Sabemos, pois, os muitos vícios da gestão pública, e então concluo. Só com lideranças fortes e muito comprometidas se consegue avanços. E foi o que ocorreu nos últimos anos em nosso Estado. Então é absurdo ter de conviver com debates inadequados, exatamente quando uma gestão conseguiu se sobressair apesar de todas as dificuldades estruturais. É aí que surge um grande desafio a uma boa gestão pública: Como convencer bons profissionaisa aceitar ser gestor público?

Eu respondo e acredite quem quiser, hoje só com muita vontade de contribuir pra melhorar exatamente o que é tão criticado e por entender que essa é uma maneira concreta de servir á sociedade. Mas a remuneração é aquém da justa e o risco sobre a pessoa muito além do razoável, daí que cada vez se encontra menos pessoas qualificadas, com tal disposição.

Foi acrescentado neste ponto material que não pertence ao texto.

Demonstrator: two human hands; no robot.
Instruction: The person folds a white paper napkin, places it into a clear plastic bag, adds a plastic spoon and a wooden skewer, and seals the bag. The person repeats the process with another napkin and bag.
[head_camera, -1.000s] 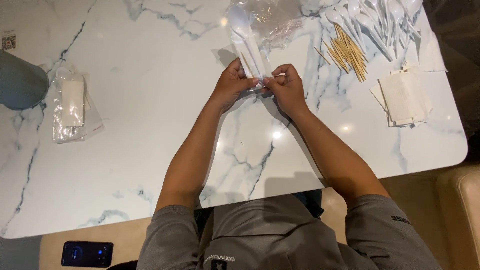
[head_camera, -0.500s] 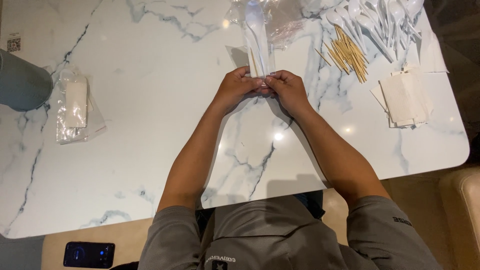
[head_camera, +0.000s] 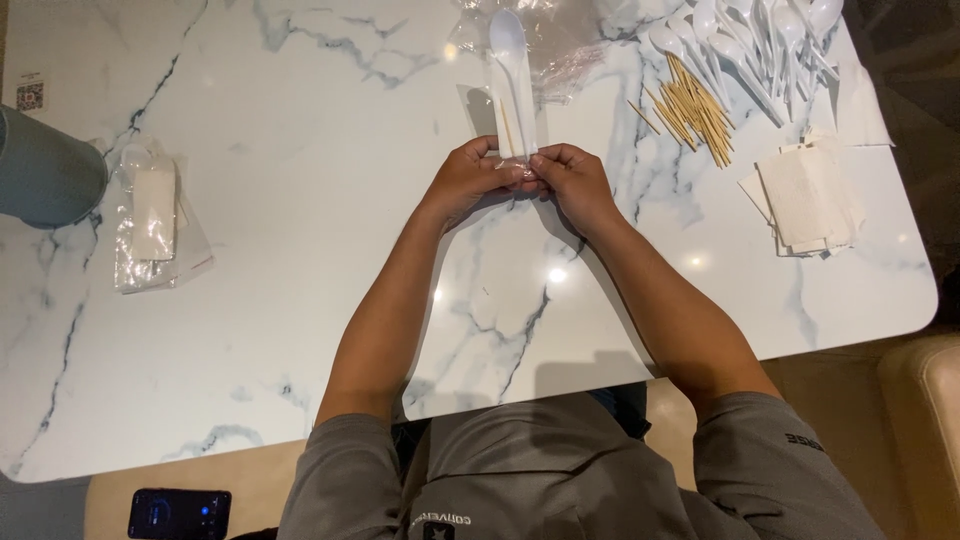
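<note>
Both hands meet at bench centre: left hand (head_camera: 468, 180) & right hand (head_camera: 570, 182), fingers clamped on the near end of a clear sleeve (head_camera: 517, 120) w/ a white spoon (head_camera: 510, 50) inside, lying on the marble bench (head_camera: 300, 280). Toothpicks (head_camera: 693, 108), loose spoons (head_camera: 745, 35), napkins (head_camera: 805, 195) to the right; a finished pack (head_camera: 152, 215) well apart on the left.
</note>
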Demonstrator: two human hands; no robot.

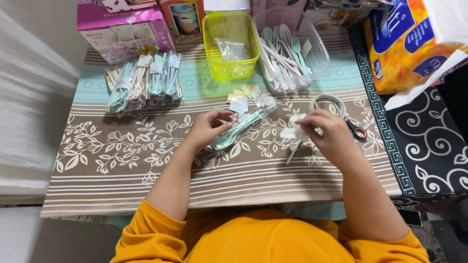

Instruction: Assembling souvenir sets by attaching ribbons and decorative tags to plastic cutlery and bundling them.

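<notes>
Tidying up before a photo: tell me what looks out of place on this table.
Little stands out. A loose utensil lies alone below the right hand, apart from the tub of cutlery, and small labels are scattered mid-table. Nothing looks spilled or broken.

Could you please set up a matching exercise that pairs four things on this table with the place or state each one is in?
Things:
1. yellow-green tub
2. scissors
3. bagged cutlery sets
4. clear tub

Places or states:
A. holds loose forks and spoons
B. piled at the table's far left
C. lying beside the right hand
D. holds clear plastic bags

Pairs: 1-D, 2-C, 3-B, 4-A
</notes>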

É preciso que a sociedade seja muito melhor informada sobre o assunto e reaja a tal situação, dando importância e participando desse debate. Uma boa solução com certeza contribuiria muito para melhorar a gestão pública!

Paulo RuyCarnelli

Engenheiro Eletricista e Administrador

3 Respostas para “Um desafio central para a boa gestão pública

  1. Paulo Ruy,
    seu depoimento enriquece muito esse debate a respeito do gestor público.
    obrigado pela contribuição.
    ab,
    Fernando

  2. Paulo Ruy,
    Muito pertinente sua análise. Permita-me acrescentar outra faceta que, às vezes, emerge da atuação dos órgãos de controle: a de que querer direcionar a gestão de políticas públicas. Isso pode ser questionável, uma vez que o mandato político decorre de um escrutínio popular, que, em tese, acolhe as propostas de gestão apresentadas na campanha eleitoral. Essa discussão daria um outro artigo.